Problem details: Your answer should reproduce every line of the material in which the word "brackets" occurs.
▼
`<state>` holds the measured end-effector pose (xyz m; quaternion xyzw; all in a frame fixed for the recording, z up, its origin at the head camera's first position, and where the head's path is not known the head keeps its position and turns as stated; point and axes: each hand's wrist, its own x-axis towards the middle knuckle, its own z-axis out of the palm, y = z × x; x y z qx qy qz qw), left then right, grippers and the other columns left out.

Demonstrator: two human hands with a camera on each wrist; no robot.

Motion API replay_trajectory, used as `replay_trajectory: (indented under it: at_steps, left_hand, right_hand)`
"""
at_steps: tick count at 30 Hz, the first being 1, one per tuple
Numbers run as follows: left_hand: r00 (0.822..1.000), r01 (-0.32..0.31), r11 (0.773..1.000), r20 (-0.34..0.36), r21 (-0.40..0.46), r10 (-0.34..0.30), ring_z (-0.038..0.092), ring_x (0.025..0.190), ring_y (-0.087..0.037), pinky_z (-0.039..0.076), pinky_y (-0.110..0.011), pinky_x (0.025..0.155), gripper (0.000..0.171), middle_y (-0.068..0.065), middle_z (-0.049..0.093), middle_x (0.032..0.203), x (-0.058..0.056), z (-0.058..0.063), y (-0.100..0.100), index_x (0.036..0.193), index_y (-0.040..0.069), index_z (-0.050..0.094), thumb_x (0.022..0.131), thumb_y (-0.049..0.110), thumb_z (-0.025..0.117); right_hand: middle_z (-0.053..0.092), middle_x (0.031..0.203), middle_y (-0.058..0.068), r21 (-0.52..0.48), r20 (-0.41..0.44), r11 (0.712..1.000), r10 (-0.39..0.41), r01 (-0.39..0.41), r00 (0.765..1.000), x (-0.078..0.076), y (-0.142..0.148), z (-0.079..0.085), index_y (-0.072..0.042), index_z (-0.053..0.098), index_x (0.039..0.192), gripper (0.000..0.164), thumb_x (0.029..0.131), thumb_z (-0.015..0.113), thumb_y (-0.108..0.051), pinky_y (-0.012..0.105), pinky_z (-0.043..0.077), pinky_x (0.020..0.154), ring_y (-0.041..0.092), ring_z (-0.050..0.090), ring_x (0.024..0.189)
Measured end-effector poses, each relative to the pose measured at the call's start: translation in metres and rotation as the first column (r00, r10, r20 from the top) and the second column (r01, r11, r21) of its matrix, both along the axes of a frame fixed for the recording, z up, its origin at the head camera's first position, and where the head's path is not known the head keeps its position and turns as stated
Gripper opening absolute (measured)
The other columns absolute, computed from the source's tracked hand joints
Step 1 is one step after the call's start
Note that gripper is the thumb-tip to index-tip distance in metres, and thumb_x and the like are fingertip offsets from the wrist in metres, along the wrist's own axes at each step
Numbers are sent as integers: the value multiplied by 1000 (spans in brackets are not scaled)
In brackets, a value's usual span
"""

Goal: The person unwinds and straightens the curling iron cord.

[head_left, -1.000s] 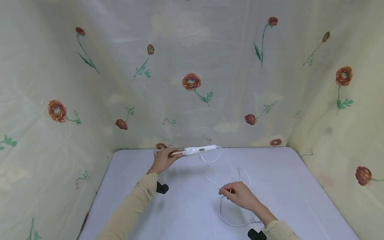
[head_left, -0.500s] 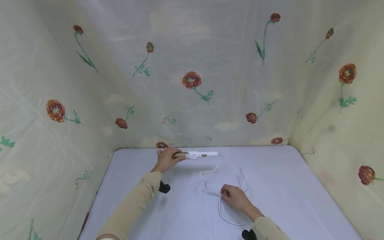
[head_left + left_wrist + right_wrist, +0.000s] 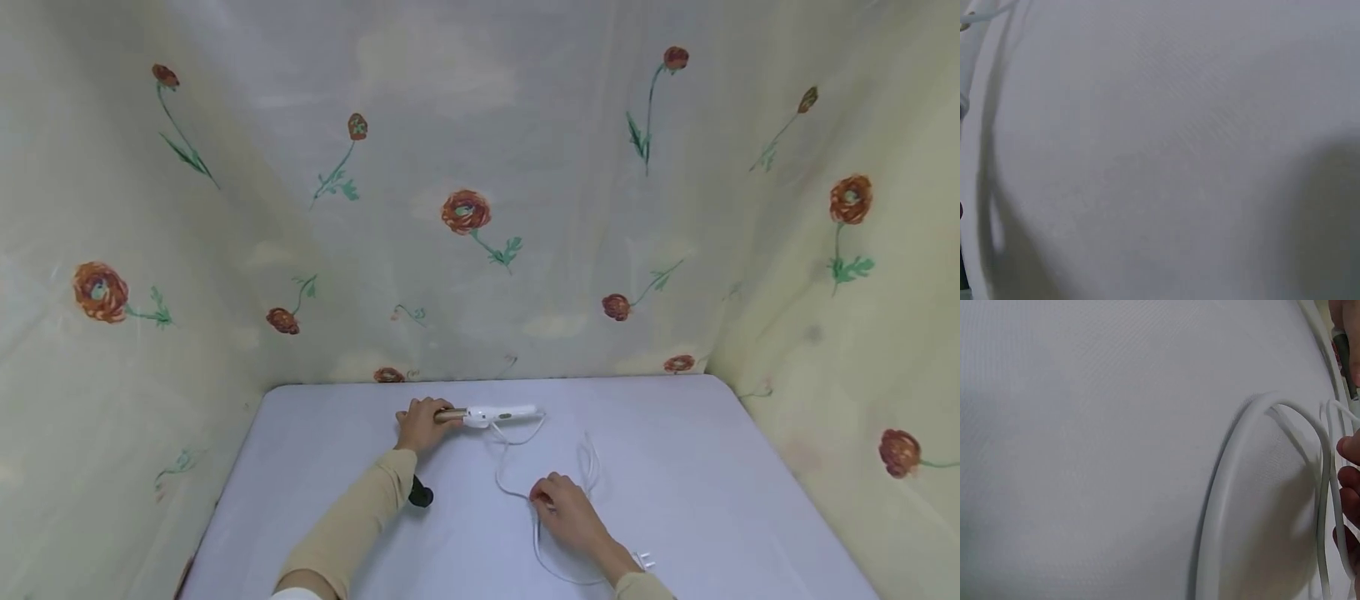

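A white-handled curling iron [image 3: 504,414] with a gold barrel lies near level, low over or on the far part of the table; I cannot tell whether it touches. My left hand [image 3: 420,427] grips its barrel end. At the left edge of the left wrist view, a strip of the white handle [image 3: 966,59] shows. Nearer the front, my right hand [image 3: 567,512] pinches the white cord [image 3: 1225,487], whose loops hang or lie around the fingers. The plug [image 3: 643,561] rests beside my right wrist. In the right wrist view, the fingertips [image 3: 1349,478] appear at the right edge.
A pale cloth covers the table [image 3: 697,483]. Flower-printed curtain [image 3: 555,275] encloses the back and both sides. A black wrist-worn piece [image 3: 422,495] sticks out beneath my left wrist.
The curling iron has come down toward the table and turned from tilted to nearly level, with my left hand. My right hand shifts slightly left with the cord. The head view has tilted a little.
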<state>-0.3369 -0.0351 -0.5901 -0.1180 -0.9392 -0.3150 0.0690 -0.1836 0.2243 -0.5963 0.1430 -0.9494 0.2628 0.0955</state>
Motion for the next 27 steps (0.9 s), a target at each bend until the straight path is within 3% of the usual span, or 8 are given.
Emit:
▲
Solution to the exercise:
Numbers are sent as integers: the value multiplied by 1000 (spans in brackets are not scaled)
In brackets, a value's usual span

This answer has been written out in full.